== What you are asked to do ==
Repeat the stretch of entries below from the line with "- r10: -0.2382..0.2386" through the line with "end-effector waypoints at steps". Include both ends and add nothing.

━━ Source material

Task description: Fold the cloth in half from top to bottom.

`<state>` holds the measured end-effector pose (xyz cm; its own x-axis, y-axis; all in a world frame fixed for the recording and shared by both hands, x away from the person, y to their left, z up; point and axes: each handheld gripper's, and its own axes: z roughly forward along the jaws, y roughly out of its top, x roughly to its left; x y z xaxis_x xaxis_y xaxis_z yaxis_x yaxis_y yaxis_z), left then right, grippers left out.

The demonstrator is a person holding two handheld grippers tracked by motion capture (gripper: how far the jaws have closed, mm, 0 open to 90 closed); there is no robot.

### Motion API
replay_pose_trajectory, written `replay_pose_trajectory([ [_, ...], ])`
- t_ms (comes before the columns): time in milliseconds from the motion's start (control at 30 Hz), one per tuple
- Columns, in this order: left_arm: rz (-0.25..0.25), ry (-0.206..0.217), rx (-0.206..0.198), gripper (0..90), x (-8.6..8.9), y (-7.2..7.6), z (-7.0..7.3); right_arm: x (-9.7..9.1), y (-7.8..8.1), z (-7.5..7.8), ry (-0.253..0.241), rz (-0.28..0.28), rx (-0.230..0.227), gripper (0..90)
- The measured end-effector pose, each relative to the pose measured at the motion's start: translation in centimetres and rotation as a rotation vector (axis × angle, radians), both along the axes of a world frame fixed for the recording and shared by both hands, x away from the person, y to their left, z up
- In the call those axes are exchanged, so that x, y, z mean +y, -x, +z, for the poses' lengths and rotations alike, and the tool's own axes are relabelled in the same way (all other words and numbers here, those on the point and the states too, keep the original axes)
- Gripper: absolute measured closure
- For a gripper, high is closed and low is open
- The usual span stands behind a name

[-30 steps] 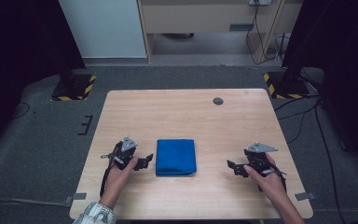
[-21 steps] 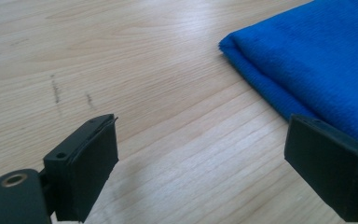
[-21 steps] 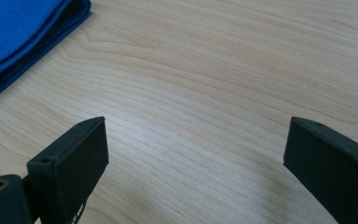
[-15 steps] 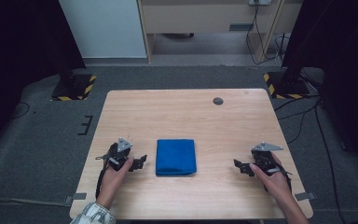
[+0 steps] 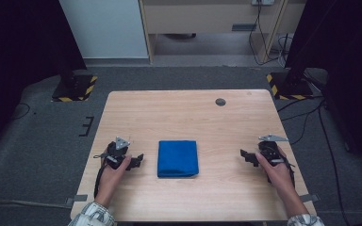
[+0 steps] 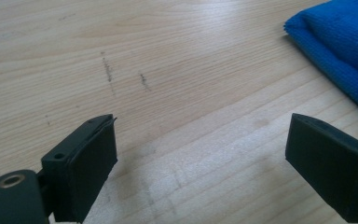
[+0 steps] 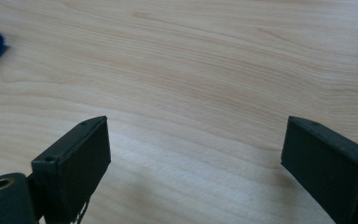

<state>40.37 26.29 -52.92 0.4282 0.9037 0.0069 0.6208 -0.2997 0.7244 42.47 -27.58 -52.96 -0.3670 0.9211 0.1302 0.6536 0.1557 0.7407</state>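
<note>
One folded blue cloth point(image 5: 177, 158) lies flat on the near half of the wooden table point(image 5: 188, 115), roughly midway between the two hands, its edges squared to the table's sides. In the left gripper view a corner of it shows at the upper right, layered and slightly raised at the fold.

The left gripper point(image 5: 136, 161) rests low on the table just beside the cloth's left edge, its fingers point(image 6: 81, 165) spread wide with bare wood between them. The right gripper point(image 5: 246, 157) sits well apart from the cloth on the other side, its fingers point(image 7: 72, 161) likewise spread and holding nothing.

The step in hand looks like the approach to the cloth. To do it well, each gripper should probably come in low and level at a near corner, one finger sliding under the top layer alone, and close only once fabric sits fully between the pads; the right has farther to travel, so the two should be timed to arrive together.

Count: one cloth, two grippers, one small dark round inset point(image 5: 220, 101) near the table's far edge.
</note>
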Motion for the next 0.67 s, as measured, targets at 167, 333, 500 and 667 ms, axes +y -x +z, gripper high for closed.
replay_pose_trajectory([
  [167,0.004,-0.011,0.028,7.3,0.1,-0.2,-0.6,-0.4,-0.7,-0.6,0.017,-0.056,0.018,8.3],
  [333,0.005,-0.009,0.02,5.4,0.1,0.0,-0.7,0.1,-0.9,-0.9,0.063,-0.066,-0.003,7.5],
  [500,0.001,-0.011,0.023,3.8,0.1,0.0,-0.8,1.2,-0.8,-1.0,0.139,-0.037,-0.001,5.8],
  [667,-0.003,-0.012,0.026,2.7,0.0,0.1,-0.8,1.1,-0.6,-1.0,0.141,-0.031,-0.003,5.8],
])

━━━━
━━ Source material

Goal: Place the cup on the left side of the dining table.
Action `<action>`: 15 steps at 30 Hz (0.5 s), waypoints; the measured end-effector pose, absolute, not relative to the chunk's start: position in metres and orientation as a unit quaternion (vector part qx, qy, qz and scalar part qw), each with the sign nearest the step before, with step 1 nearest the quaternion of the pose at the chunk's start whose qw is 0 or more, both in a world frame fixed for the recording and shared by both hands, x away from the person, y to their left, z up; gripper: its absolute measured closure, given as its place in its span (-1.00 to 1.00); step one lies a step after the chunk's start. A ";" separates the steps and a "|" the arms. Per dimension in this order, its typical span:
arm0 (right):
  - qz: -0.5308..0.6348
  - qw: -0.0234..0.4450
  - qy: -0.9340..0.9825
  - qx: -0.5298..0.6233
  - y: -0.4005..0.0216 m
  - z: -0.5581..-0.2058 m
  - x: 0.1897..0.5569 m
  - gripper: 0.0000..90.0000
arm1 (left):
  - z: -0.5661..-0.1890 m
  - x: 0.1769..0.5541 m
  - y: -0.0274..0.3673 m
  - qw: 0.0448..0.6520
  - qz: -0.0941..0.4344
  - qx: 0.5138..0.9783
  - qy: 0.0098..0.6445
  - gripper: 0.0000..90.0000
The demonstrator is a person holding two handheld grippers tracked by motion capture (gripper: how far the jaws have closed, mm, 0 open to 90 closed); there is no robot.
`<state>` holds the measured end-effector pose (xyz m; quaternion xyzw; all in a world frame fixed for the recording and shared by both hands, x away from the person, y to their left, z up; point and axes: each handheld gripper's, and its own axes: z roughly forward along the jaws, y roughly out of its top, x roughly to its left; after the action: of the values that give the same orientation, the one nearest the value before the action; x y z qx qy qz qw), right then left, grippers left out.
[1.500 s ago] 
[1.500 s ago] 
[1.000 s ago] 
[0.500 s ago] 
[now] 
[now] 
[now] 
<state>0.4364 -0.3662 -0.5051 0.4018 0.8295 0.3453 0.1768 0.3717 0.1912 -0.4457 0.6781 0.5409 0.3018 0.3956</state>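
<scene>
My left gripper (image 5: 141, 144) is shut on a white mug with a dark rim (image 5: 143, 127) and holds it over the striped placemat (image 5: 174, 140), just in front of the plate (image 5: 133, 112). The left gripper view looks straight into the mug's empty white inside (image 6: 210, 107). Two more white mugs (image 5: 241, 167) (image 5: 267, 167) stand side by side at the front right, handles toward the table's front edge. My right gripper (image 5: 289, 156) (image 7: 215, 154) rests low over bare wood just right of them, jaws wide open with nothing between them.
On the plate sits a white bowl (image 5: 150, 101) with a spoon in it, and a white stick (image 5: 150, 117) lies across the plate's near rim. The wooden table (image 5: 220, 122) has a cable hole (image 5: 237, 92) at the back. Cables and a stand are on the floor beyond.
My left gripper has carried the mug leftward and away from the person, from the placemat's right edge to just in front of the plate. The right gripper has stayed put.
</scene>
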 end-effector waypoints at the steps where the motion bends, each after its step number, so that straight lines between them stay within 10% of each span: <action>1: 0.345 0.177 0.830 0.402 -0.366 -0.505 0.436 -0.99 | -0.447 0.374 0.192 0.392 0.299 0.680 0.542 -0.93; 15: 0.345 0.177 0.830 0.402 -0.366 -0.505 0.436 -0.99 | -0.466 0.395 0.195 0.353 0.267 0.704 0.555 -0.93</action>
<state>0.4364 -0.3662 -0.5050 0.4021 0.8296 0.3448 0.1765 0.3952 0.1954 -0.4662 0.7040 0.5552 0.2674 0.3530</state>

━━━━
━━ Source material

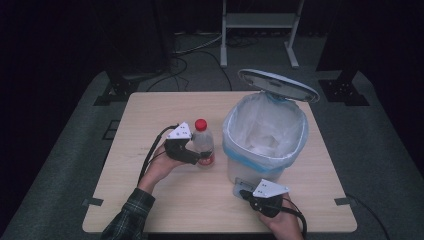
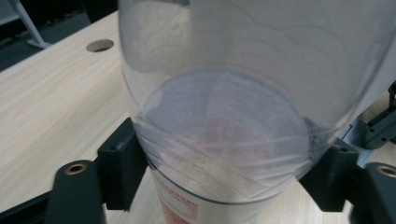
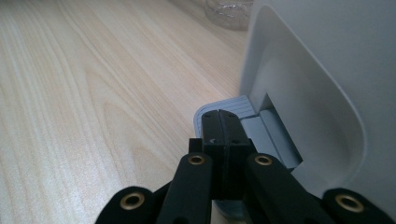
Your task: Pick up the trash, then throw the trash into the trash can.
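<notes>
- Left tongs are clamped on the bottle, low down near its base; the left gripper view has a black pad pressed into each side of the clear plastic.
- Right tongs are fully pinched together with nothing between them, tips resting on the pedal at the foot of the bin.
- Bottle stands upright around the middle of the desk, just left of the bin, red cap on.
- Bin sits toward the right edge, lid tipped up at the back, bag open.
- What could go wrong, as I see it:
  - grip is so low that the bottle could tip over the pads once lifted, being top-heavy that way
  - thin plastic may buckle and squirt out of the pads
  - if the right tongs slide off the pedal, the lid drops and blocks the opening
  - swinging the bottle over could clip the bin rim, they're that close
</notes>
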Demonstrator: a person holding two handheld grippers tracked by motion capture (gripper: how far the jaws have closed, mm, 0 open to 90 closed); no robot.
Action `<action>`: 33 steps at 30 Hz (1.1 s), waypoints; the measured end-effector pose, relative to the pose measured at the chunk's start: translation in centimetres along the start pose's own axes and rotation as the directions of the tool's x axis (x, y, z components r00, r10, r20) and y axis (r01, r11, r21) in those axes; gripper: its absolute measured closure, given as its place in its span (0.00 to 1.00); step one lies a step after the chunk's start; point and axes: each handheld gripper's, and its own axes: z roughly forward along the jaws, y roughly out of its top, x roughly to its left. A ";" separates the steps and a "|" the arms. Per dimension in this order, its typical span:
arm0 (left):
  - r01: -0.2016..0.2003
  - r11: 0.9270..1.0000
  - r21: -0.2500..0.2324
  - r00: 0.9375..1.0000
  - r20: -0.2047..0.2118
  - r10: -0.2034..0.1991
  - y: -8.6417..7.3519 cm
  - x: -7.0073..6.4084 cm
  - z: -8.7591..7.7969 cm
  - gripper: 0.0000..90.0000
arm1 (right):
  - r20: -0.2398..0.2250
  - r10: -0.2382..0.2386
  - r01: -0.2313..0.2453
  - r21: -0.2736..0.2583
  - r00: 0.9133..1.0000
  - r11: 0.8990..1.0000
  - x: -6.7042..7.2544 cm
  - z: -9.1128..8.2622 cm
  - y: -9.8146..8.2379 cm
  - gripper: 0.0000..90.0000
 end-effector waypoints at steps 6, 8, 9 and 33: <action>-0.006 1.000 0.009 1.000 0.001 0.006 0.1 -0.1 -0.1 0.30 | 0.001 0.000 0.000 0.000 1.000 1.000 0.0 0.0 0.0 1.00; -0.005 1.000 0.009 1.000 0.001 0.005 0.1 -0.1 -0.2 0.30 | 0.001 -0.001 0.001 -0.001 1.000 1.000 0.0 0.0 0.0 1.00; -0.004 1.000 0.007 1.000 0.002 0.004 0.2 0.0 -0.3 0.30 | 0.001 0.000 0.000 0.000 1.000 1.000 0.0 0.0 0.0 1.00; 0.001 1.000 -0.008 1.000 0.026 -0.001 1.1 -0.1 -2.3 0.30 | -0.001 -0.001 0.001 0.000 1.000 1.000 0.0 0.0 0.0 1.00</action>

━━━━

== Response to this task ==
  - r10: -0.2382..0.2386
  - r01: -0.2313..0.2453
  - r21: -0.2736..0.2583
  - r00: 0.9133..1.0000
  - r11: 0.8990..1.0000
  - x: -6.7042..7.2544 cm
  - z: -9.1128..8.2622 cm
  - y: -9.8146..8.2379 cm
  - gripper: 0.0000..90.0000
 end-effector waypoints at steps 6, 8, 9 and 33: <action>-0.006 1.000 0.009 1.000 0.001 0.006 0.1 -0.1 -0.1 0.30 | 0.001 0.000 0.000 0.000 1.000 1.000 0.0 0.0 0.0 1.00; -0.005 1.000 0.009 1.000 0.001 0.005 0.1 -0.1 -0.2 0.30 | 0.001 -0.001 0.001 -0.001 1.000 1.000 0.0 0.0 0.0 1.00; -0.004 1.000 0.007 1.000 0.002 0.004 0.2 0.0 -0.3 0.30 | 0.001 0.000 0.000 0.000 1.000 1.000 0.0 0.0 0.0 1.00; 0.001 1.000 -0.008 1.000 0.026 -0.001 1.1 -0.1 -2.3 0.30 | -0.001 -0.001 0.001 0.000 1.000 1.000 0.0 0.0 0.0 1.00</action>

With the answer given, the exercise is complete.